In an article with Bernard Marr, Ng claims “My challenge is how can I help maybe 10,000 companies build and deploy machine learning models without having to grow Landing AI to have 10,000 machine learning engineers to do all this customization?
“The only solution is to build vertical platforms, which is what Landing AI is doing … platforms that are fast and easy … to enable the manufacturers’ [workforce] to be able to train and deploy their own AI systems, so we can then collectively tackle this very heterogeneous world of manufacturing and other industry sectors.”
As we approach an AI-driven world, the answer is to be data-centric. In order to do this appropriately, the focus has to be on engineering the right dataset, which feeds into an open-source neural net AI model to achieve top performance. In simple terms, the focus is to use high-quality data as opposed to high volumes of data. However, this requires data and domain experts to analyze such data so that AI can be applied to a healthcare facilities, manufacturing plants and more.

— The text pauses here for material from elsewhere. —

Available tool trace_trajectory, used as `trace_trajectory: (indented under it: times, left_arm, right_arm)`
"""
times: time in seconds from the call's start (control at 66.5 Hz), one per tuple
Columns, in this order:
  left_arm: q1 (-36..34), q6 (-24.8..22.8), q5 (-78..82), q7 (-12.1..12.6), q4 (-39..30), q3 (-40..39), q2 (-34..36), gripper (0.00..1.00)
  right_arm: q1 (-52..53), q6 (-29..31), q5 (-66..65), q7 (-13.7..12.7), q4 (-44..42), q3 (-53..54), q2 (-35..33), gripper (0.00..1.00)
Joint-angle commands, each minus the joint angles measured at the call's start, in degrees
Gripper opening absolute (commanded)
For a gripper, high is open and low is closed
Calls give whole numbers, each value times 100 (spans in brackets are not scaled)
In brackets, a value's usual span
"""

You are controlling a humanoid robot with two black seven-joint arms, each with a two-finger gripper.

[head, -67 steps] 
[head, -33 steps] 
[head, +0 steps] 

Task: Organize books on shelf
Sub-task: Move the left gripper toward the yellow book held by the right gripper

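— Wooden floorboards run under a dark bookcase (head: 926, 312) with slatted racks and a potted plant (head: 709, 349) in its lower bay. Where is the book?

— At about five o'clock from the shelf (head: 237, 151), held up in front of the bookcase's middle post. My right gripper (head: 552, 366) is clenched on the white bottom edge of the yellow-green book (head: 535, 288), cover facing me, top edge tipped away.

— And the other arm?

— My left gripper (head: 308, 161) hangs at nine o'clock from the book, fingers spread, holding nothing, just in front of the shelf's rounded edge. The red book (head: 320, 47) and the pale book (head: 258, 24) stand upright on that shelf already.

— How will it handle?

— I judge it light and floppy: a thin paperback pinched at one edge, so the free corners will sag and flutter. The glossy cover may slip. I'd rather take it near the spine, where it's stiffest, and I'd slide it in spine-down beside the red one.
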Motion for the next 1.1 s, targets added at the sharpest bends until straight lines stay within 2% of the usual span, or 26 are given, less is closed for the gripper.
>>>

This concept is clearly different from the software-centric companies that have been the force behind the rollout of AI applications. As Bernard Marr quotes, “A step away from “big data”, perhaps, towards “good data” that accurately summarises the information needed to achieve insights.”
As I have worked with many companies dependent upon legacy systems (both B2B, B2C and B2B2C) that are ready to utilize their massive amounts of data, I see that a tremendous amount of effort is required to customize machine learning and AI tools.
Customization is required to leverage expert knowledge within organizations to focus on the data rather than the coding, modeling, and algorithms.